Next part of what isn’t a whine: I’m putting this up for two reasons: first, to clarify it for myself while it is still fresh; and second, in the hopes it may help someone else. (First part here.)
2) Can I learn anything to prevent it from happening next time?
But then I started making mistakes I can see now: the in-laws call went very long. Then, since getting the kids tends to be rare (they have busy lives), once we got them, the calls went too long. I should have postponed them, strung them out, after a brief contact, for the rest of the week. But heck, they’re my kids and I love them and I want to talk to them. Each call went too long.
DH needs to go to bed early because he has to get up to go to work early, so, instead of taking a break, the first three calls went non-stop. And the fourth, as the last child has finals today and tomorrow, I wanted to get in as early as possible.
I knew I was getting very tired, but I was in the chute, and it was easier at the time to head downhill. I should have had my short call, and let DH have his talk with them while I went to take a nap.
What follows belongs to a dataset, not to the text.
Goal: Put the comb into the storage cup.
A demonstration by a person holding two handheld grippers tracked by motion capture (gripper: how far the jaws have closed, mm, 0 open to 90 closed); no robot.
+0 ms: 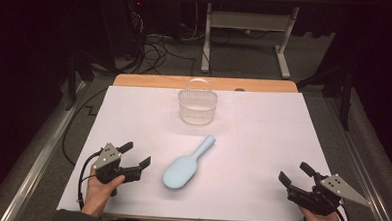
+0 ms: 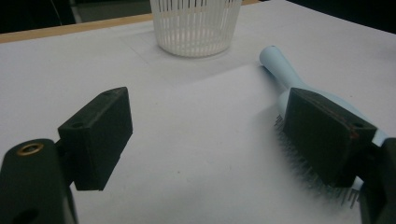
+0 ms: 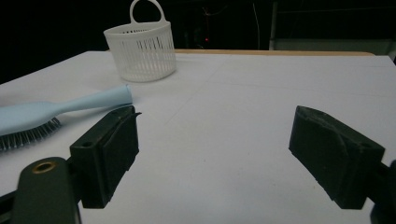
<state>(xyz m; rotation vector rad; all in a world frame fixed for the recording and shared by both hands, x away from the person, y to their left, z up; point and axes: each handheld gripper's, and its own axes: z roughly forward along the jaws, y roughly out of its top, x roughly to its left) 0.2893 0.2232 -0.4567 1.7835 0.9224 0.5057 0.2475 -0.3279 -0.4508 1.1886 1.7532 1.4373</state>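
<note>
hairbrush (image 1: 183, 166): light blue, lies bristles-down on the white table cover (image 1: 263, 138), near centre, handle pointing far-right toward the basket
basket (image 1: 197, 106): white slotted, upright with its hoop handle up, far centre, apart from the brush
left gripper (image 1: 136, 156): near left, jaws spread, holding nothing, just left of the brush head
right gripper (image 1: 294, 174): near right, jaws spread, holding nothing, well apart from the brush

wooden table (image 1: 265, 86) under a white sheet (image 1: 273, 139); pale blue hairbrush (image 1: 185, 165) bristles down at centre, white slatted basket (image 1: 197, 106) upright behind
</note>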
Instead of an unbroken, hours long marathon phone session, I should have had four brief conversations with a break between each – I think then there would have been a chance of reducing it to a minor overload (I like to be ‘on’ when I’m on the phone).
I didn’t even think of it at the time.
I would have missed the conversations – but looking back, 95% of ‘my’ Mother’s Day time was spent listening to DH and his dad and the sons discuss stuff they’re more interested in (and that I like to hear about, but isn’t my primary focus in the relationships), with little time being me getting my questions in.
Part of the reason is that, if I don’t hear it at the time, some of the things they discussed I never find out about later, but am somehow expected to know. DH shares, but we each have our own understanding of what ‘share’ means, don’t we?
Then, having made the commitment to making sure youngest was up in time for her final at 11:30, I began to reap the consequences for my profligacy: even though I had plenty of time (at this point, over 10 hours to having to check on the college girl, easy), I couldn’t wind down. I couldn’t stop drinking sugar-free lemonade. I couldn’t put down the time wasters (internet, Bee Cells on the Nook color, FreeFlow on the iPad), reading.
I watched myself in horror, knowing what was coming, trying to get myself settled down and into bed, and into the yoga stretches that are the nightly routine, and the yoga breathing that usually calms my mind enough so it can relax.